Selon des témoins, alors que des enseignants manifestaient pacifiquement pour revendiquer leurs droits, un agent de sécurité a choisi de tirer en l’air pour disperser la foule. Mais dans un pays où les balles ne connaissent jamais de limites, l’une d’entre elles a traversé la foule, blessé légèrement un motocycliste avant de terminer sa course dans le corps de Zamy, passager assis à l’arrière de la moto. Transporté d’urgence, il n’a pas survécu.

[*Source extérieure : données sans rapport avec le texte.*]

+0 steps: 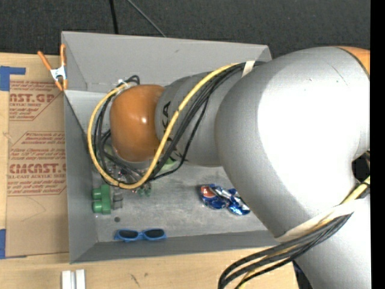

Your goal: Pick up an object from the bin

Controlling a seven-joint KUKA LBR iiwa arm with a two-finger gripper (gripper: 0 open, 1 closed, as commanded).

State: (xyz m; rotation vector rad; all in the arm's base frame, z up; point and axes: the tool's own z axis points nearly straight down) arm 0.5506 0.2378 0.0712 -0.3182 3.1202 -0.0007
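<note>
The grey arm point(289, 137), nearest the camera, is reaching leftward into the grey metal bin point(78, 179). Yellow and black cables point(96, 131) are looping round its orange wrist cover point(135, 122). The tool point(125, 174) is hanging below that cover at the bin's left side; whether it is wide or narrow cannot be told. A green plastic piece point(102, 200) is lying just beside the tool, toward the left wall. A pair of blue sunglasses point(139, 235) is lying along the near wall. A blue, red and white wrapper point(224, 198) is lying further right, apart from the tool.
</note>
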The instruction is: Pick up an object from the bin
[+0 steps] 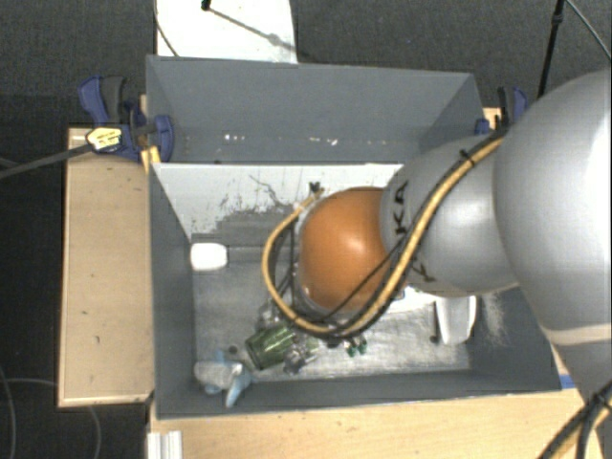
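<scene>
Gripper (304,344) seen low over the front floor of the scuffed grey metal bin (177,352), mostly hidden under the smooth orange dome (339,247) of the wrist, which is looped with black and yellow cables; how far open it is cannot be told, and nothing is seen held. A small dark green glossy thing (268,345) is noted right at its tip, on the view's left side. A pale crumpled thing (222,376) lies near, toward the front-left corner. A white rounded block (207,255) is set well apart by the left wall.
</scene>
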Tool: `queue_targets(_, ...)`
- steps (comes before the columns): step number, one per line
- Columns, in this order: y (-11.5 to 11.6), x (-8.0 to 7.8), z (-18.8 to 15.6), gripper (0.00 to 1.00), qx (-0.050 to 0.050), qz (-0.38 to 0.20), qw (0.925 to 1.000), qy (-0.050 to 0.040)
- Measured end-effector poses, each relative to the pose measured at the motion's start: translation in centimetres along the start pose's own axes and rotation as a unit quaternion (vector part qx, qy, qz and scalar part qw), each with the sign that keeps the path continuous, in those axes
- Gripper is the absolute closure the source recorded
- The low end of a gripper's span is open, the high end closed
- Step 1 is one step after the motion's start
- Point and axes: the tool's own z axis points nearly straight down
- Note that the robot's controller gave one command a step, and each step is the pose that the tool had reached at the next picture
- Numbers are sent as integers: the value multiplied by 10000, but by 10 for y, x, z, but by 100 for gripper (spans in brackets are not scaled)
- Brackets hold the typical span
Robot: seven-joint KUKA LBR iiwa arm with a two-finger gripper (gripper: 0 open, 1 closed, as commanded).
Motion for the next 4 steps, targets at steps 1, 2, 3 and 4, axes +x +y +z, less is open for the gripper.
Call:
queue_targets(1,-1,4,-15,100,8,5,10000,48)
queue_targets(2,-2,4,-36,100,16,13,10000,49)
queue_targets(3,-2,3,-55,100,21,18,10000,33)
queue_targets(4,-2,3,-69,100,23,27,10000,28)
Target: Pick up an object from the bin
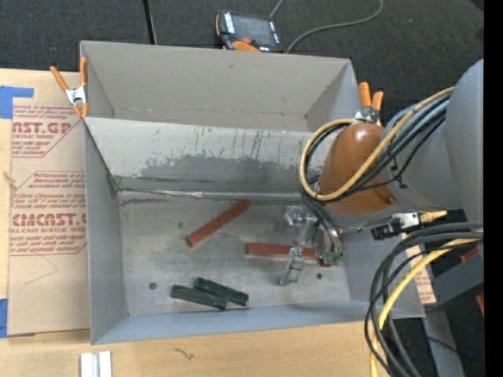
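The pincer (296,247) stands spread astride the right end of the flat red-brown stick (263,250) near the right wall of the bin (220,77), so gripping that far off-centre might let the stick tilt and slip free.

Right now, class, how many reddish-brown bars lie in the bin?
2 bars: the slanted bar lies near the floor's middle; the level bar, right of it, has its end between the open jaws. The arm may hide more.

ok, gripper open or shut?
Open. The gripper has its fingers spread apart, one on each side of the red-brown stick lying flat in the bin at right; not clamped on it.
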`<action>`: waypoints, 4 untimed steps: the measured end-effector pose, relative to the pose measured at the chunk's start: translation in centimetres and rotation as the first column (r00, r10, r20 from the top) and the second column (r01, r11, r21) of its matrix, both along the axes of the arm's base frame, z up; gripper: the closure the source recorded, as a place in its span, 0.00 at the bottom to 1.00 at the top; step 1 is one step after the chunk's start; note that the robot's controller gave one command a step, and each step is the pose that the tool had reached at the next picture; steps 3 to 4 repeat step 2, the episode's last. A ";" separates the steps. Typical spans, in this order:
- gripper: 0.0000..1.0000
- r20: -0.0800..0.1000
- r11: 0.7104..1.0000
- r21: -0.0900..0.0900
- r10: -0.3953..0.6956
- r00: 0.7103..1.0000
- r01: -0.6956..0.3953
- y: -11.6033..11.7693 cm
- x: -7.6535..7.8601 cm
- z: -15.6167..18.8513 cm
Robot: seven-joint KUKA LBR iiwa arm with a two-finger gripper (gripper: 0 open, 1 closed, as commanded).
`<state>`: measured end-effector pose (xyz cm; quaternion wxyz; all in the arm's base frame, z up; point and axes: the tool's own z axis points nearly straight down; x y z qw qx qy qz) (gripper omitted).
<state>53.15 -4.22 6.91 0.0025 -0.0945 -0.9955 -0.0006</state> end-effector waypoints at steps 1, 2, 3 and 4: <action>1.00 0.005 1.000 -0.002 0.001 1.000 -0.001 0.0 0.1 0.4; 1.00 0.014 0.999 -0.001 0.043 0.999 -0.043 1.2 1.2 13.6; 1.00 0.014 0.999 -0.001 0.043 0.999 -0.043 1.2 1.2 13.6; 1.00 0.014 0.999 -0.001 0.043 0.999 -0.043 1.2 1.2 13.6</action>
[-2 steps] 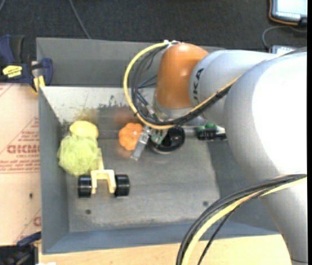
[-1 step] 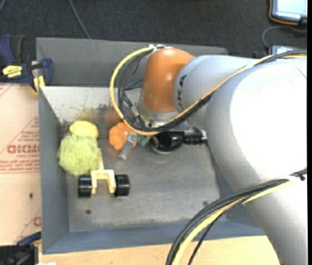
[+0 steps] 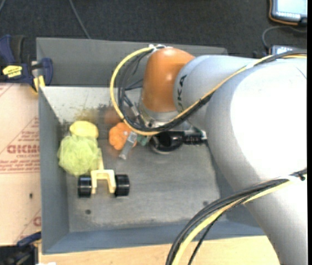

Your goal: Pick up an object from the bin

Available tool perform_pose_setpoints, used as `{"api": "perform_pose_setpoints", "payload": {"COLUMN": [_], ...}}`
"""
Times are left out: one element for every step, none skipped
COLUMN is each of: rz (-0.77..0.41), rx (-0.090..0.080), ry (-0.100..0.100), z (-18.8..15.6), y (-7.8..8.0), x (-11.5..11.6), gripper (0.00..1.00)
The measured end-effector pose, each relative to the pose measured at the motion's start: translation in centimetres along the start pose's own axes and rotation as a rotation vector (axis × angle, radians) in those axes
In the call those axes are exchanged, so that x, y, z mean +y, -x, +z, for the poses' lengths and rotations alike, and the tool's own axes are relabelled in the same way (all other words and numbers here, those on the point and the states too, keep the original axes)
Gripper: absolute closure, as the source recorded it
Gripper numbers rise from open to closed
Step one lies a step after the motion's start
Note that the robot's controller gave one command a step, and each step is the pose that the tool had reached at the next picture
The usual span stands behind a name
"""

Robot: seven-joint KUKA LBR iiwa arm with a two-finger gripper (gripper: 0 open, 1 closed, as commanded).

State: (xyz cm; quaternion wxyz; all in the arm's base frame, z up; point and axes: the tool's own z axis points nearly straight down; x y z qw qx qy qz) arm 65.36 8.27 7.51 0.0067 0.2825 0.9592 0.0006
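The pincer (image 3: 127, 146) hangs low under the arm's orange wrist cover, near the middle of the bin (image 3: 167, 189) and toward its far edge. Its state (apart, together or clamped) cannot be told, because the wrist hides it. Its tip is just beside a small rounded orange object (image 3: 116, 136), judged the likeliest pick since it lies nearest. By the left wall lie a yellow-green fuzzy lump (image 3: 78, 154) and a yellow piece (image 3: 84, 129). A yellow toy with black wheels (image 3: 103, 183) sits toward the near-left corner — apart from the pincer, so unlikely to obstruct a lift.
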Motion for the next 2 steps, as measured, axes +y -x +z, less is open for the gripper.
{"api": "perform_pose_setpoints", "payload": {"rz": [0.000,-0.001], "rx": [0.000,0.003], "ry": [0.000,-0.002], "z": [-0.25,-1.18], "y": [-0.03,-0.09], "x": [-0.05,-0.11], "gripper": [1.00,1.00]}}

La question demeure : comment un ministère censé incarner l’éducation et l’avenir des jeunes peut-il devenir une zone de mort ? Les revendications sociales en Haïti trouvent toujours la même réponse : balles, gaz lacrymogènes, répression. Ici, ce n’est pas seulement un manifestant qui est tombé, mais un symbole : un étudiant, un jeune plein d’avenir, réduit au silence par l’absurdité d’un système violent et irresponsable.

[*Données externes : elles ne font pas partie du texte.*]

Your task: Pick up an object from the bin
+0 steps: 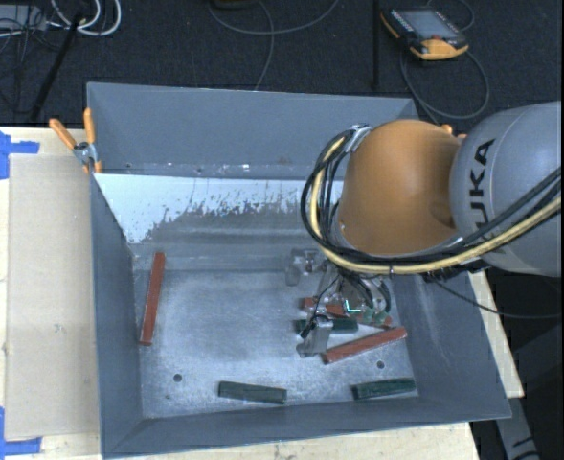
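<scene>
Though the robot's big orange wrist cover (pixel 396 185) hides much of what goes on beneath it, I can see the gripper (pixel 322 332) down low in the grey metal bin (pixel 167 161). It is right of the middle of the floor, its tip at the left end of a flat reddish-brown stick (pixel 366 344) that lies slanting there. Cables and shadow crowd that spot, so I cannot tell whether the gripper is spread or closed up, nor whether it touches the stick. A second reddish-brown stick (pixel 150 298) lies along the left wall, well apart, and two dark green bars (pixel 252 392) (pixel 384 388) rest near the front edge. To my eye this is the grasping step, with nothing lifted yet. The next move would call for a firm hold across the stick's narrow width and then a straight rise. Taken so near its end, the long stick could tilt or slip free.
</scene>
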Robot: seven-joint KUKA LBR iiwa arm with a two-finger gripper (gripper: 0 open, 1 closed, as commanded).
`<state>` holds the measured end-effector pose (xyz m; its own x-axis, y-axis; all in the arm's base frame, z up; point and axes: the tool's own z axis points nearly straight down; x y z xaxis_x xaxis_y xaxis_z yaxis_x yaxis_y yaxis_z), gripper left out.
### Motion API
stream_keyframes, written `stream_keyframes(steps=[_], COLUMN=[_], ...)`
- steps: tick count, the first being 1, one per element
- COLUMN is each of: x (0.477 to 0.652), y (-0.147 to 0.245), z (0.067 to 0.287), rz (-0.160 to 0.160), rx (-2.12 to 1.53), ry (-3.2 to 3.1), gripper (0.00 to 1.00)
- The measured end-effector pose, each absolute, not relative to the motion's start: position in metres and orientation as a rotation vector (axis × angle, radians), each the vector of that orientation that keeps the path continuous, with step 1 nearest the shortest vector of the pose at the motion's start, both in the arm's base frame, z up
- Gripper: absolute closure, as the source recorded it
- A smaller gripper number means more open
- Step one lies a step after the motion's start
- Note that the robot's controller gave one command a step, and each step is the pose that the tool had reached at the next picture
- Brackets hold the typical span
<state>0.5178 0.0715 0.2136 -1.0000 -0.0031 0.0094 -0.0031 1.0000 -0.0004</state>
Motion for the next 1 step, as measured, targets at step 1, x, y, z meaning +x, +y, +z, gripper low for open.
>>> stream_keyframes(steps=[1], x=[0.5024], y=[-0.0389], z=[0.1208], rz=[0.005], rx=[-0.316], ry=[-3.118], gripper=[0.0])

Le silence complice des autorités
Depuis l’incident, ni le MENFP, ni la Police nationale n’ont fourni d’explication ni annoncé de mesures disciplinaires à l’encontre de l’agent impliqué. Ce mutisme institutionnel est un second crime : il démontre le mépris total des autorités pour la vie humaine et banalise l’usage de la violence létale contre la population. Ce silence équivaut à une complicité.
La mort de Zamy Wanderson illustre une tragédie plus large : celle d’une jeunesse haïtienne sacrifiée, privée d’avenir, condamnée à vivre dans un pays où l’école ne rime plus avec savoir, mais avec deuil. Ses camarades de promotion pleurent déjà un frère d’armes, tandis que ses rêves, à peine esquissés, s’effondrent dans l’indifférence d’un État absent.
Si un jeune diplômé peut mourir ainsi devant le ministère chargé de protéger et de former la jeunesse, que reste-t-il d’espoir pour les enfants, les professeurs, les simples passants ? Ce drame n’est pas un accident isolé : c’est le reflet d’un système qui écrase, qui tue, et qui ne rend jamais de comptes.
Que le sang de Zamy Wanderson ne soit pas versé en vain. Que sa mort serve de cri d’alarme pour réveiller une conscience collective anesthésiée par l’habitude du malheur.